Even though, I was on the outer perimeter of where all the action was, it was still a happening place. Here people had enough space to march. I did talk to a National Guard member who was receiving lots of comments like ,”thank you for your service” while he was answering questions about where to go. I asked him if there had been any difficulties and he responded that there was nothing. This was an amazingly peaceful protest. Of course, I joked this was because women were running the show.Finally, the need for sustenance overtook me. I had already declined an invite to join others who were going somewhere for margueritas and tacos. On the mall near the capital area, I saw a place, Plan B Burger Bar at Penn Quarter, with a reasonable line. As I began chatting with some women from Buffalo, NY., a man came out and mentioned that there was a table for seven. I counted out the four women from Buffalo, two others and myself which made seven and we were all agreeable to the arrangement.Remember that I said that I traveled alone but at no time did I feel like I was by myself. This was a once in a life time surreal experience that I will always treasure. I took the same metro home as my friend did, the Archives-Navy Memorial-Penn Quarter Metro Station.
Even though I was leaving downtown before 4:00 pm, the line to get into the metro was huuuuge. But there was a guard allowing a certain number to descend down the escalators at set periods of time. As I entered the train, a wonderful Samaritan gave me her seat while others said, they would let me know when to exit. The gentlemanly cab driver who drove me to my host’s house was so happy to hear a blow by blow account of the day’s activities from an eyewitness.
After I arrived home, my host who could not have been more gracious and his friend invited me to a function where there would be complimentary food and drinks but I politely begged off so that I could take a nap. When they returned, I regaled them with tales of my day.

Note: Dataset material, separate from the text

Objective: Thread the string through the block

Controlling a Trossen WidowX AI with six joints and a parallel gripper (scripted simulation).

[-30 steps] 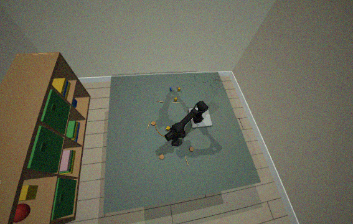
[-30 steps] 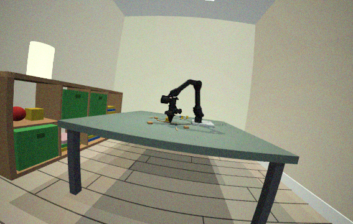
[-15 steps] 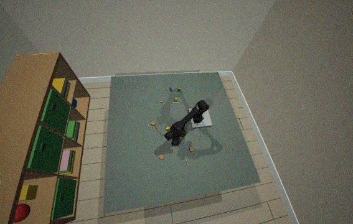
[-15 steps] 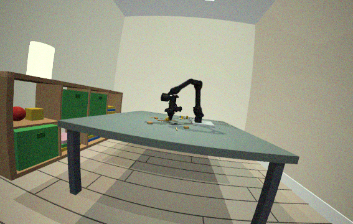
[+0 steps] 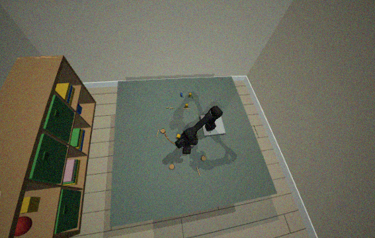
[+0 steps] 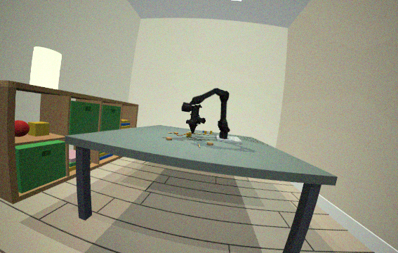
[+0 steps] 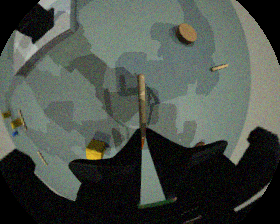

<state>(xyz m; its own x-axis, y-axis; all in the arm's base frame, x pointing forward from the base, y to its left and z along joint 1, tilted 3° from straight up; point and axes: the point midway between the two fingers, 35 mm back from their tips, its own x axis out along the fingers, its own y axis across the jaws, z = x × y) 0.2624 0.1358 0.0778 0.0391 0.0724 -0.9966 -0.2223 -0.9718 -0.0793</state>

I had noticed that the media was slow in covering this once-in-a-lifetime event. On January 22, 2017, The Washington Post writer, Paul Farhi was lamenting how the media elite were late to this story in his op-ed piece, “How mainstream media missed the march that social media turned into a phenomenon.”

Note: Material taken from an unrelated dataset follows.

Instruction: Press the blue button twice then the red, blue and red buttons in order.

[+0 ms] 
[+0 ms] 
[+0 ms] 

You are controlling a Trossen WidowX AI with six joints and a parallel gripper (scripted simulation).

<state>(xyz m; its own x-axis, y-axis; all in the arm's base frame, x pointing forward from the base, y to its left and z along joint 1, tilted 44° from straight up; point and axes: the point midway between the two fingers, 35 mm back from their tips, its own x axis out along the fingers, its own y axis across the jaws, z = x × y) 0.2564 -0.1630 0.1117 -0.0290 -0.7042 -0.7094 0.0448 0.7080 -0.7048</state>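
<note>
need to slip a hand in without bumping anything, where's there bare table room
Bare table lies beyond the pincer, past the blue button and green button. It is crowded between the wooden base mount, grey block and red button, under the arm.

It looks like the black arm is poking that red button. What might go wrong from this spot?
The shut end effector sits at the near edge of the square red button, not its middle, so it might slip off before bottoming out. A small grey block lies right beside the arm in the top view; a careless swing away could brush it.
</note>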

“Taken collectively, the Women’s March on Washington and its many affiliated “sister” marches were perhaps the largest single demonstration of the power of social media to create a mobilization.”
“No such effort (social media) has turned out so many in a single day. The crush of bodies was so heavy that organizers and public safety officials in several cities, including Chicago, suspended plans for actually marching anywhere.”
Yes, the media did miss out on this major story but “We the People (women and their supportive men) got this story big time. This will always be an iconic memory for a lot of us.